Could someone tell me why thinking of the flow as a programmer would instead of how a hardware engineer would is so bad? (I did trigger almost all actions to occur on the clock edge, and used <= for non-blocking assignment, so timing was not an issue.)

So bad?  I didn't say it's good or bad, I wrote it's different, and told the main differences.  Hardware and software are not the same, and sometimes this difference matters.

Now about the notions of bad vs good (because you seem preoccupied if the method you used was bad).  Good and bad only make sense in regards to a given goal.  There is no such thing as absolute good or evil.

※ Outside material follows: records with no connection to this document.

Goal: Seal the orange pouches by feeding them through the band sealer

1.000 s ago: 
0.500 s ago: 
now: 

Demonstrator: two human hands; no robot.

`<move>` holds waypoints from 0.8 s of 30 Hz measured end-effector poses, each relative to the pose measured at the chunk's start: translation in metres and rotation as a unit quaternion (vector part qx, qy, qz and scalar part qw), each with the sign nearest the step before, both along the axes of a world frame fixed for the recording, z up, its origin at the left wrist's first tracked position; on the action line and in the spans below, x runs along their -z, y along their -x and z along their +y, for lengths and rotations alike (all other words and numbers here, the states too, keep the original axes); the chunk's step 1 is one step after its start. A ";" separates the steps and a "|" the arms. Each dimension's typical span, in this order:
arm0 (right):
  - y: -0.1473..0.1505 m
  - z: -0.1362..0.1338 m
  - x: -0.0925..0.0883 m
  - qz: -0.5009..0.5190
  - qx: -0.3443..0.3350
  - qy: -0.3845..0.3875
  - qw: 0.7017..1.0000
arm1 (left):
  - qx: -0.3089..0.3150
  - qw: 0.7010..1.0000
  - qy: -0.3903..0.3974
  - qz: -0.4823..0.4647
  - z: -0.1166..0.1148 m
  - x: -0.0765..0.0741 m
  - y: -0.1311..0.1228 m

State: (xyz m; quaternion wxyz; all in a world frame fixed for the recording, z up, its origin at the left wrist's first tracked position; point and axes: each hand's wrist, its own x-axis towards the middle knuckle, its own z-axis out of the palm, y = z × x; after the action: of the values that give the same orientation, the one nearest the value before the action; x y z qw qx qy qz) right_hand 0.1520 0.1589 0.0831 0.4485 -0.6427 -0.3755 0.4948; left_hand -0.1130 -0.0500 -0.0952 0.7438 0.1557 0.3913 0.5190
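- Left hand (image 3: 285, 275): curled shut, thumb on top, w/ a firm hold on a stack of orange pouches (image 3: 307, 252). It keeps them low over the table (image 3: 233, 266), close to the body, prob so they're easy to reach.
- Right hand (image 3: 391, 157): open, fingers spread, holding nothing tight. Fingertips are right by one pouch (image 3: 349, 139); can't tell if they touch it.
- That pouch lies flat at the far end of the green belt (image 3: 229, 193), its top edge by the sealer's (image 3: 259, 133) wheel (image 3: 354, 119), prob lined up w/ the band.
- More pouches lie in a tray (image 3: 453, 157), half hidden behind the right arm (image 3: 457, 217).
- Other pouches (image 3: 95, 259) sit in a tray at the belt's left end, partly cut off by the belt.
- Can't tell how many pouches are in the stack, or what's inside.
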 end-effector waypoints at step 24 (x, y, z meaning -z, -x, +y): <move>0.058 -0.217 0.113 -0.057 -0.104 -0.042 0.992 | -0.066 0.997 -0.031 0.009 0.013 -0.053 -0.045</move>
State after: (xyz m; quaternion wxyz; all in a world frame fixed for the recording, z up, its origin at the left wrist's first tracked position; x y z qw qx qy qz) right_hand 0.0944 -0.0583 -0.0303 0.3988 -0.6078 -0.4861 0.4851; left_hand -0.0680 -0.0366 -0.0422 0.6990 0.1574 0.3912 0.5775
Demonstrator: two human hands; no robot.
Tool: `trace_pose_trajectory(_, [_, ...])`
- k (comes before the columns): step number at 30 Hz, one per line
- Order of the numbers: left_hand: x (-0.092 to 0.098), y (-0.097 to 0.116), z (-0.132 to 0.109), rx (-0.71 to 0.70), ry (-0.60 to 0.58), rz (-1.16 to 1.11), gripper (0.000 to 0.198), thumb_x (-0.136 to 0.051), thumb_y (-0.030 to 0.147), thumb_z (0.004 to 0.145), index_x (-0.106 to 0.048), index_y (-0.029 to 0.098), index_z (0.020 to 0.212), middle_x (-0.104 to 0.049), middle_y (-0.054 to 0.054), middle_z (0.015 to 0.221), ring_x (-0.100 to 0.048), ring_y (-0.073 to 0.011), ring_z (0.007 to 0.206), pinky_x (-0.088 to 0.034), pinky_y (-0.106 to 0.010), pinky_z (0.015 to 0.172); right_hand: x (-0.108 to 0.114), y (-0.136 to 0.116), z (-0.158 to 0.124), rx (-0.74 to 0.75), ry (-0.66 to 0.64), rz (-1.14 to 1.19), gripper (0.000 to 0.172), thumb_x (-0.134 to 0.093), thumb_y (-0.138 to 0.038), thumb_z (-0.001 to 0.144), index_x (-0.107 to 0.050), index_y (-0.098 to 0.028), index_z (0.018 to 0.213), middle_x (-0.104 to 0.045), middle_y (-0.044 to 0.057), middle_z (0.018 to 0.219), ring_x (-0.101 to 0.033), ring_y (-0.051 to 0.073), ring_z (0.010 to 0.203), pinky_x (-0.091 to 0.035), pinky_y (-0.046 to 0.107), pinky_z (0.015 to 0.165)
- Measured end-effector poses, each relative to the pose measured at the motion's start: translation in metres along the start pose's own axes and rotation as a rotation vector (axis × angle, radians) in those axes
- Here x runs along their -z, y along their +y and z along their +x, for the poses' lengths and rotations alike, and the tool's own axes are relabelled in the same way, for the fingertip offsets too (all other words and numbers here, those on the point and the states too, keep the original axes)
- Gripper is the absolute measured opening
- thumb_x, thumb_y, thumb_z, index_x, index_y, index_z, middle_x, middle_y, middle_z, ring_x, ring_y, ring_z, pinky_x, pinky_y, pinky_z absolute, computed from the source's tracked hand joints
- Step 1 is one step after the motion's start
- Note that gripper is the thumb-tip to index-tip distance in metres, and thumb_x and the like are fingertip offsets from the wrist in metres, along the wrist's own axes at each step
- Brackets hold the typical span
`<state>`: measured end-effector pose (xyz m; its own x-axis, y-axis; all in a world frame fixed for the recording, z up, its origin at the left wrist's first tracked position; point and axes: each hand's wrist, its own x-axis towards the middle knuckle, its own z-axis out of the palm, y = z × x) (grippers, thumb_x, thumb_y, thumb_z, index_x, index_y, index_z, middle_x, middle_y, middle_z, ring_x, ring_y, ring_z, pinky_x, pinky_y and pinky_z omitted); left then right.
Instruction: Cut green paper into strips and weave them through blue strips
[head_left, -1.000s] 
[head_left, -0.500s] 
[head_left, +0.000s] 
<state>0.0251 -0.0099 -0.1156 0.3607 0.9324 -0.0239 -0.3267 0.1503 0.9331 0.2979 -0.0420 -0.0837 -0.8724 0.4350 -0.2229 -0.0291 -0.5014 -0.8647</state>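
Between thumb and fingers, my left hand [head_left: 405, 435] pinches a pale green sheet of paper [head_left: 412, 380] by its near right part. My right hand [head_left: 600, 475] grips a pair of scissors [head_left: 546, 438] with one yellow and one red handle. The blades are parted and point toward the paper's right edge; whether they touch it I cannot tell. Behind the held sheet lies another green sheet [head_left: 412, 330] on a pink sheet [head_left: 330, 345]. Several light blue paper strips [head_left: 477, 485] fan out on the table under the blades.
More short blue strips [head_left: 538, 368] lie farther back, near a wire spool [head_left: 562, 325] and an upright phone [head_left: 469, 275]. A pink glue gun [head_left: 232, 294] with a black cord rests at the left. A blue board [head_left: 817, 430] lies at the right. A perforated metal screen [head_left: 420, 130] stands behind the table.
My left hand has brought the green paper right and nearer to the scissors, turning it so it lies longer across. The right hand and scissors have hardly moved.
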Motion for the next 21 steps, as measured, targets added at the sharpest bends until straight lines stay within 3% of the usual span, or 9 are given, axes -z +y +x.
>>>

If the goal was to read the datastream (and the tools were able to hide the differences between software and hardware), that's very well.  Nothing wrong to achieve a goal faster, or easier.  Well done with your proj, by the way.   :-+

There are even easier ways to make use of an FPGA, for example National Instruments' LabView FPGA is all graphic, will let one drag and drop blocks and do the most amazing things with an FPGA, without the need to write a single line of code.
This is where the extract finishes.